Classified: It’s cool. I was happy to be in the top 10, but it is what it is. It’s just a bunch of people who sat around and made a list that work for CBC [laughs]. But it’s cool, it’s great to be mentioned, and for people to think I’m in the calibre of the people they name me in.
Image credit: CBC Music
TCUS: When all is said and done, where would you like to see yourself among the all-time Canadian hip-hop acts?
Classified: I don’t think I’m the greatest rapper, the greatest producer, or the greatest performer. I’m not a cocky guy, but I really truly believe that there isn’t anybody that’s been doing this as long as I have been, as consistently [as I have been], and a person who makes everything. I don’t go get beats from people, I sit in my studio by myself, make my beats, make my rhymes, book my own tours – until now, now other people handle it – but I don’t think there’s an artist that did it the way I did it and did it as consistently as long as I [have].

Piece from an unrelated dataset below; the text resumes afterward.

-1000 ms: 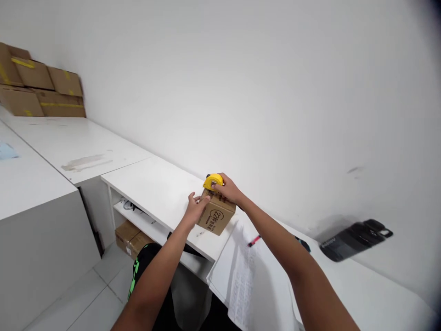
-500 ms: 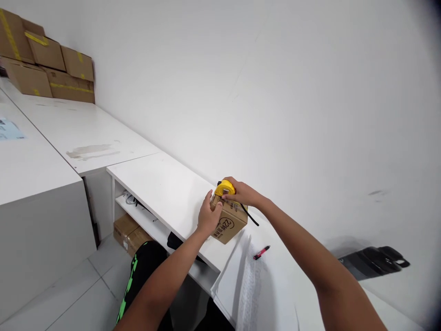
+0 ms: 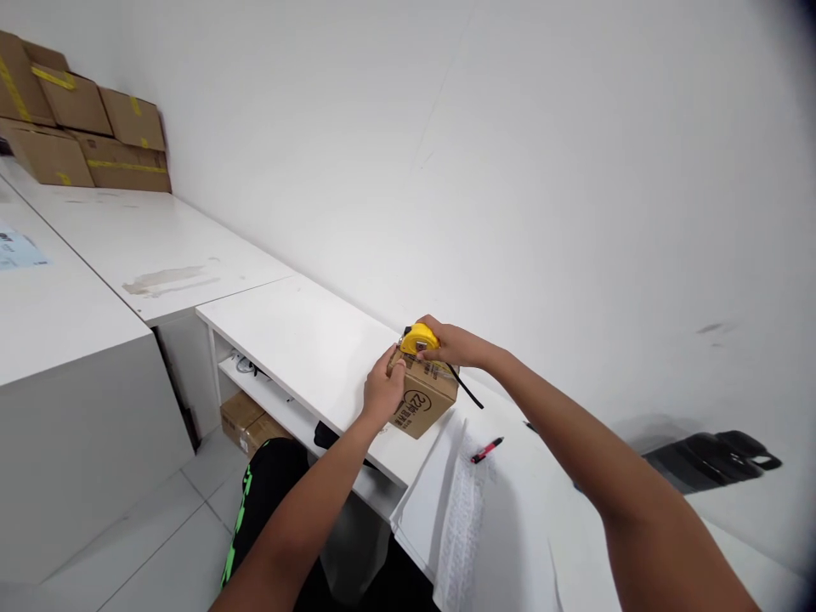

So I’m good. I think my real fans, they know that. I feel like that inside, which is great, because that’s where I wanted to get to: a point where I feel like anybody in the country, I can go in the studio by myself, and make a f—ing great record. I don’t know how many other artists can do that in the country.
TCUS: Last question, what would your advice be for somebody coming up who’s trying to get where you’re at right now?
Classified: Tour. That’s all I ever say, man. Tour. Everybody does the Facebook shit, everybody does the Twitter shit, everybody does YouTube videos. That’s great, but tour. Get out and play shows, and do shit like this, and meet people. That’s how you build a career, and that’s how you make money. Especially in Canada. You don’t make money on record sales. You can make a little bit of money on radio royalties, but touring [is how you make money]. If I didn’t tour and do this shit, I would never be surviving in the music industry. So get out, learn how to play a show, and remember, you’re out there to entertain a crowd. You’re performing your songs, but perform it like you mean what you’re performing.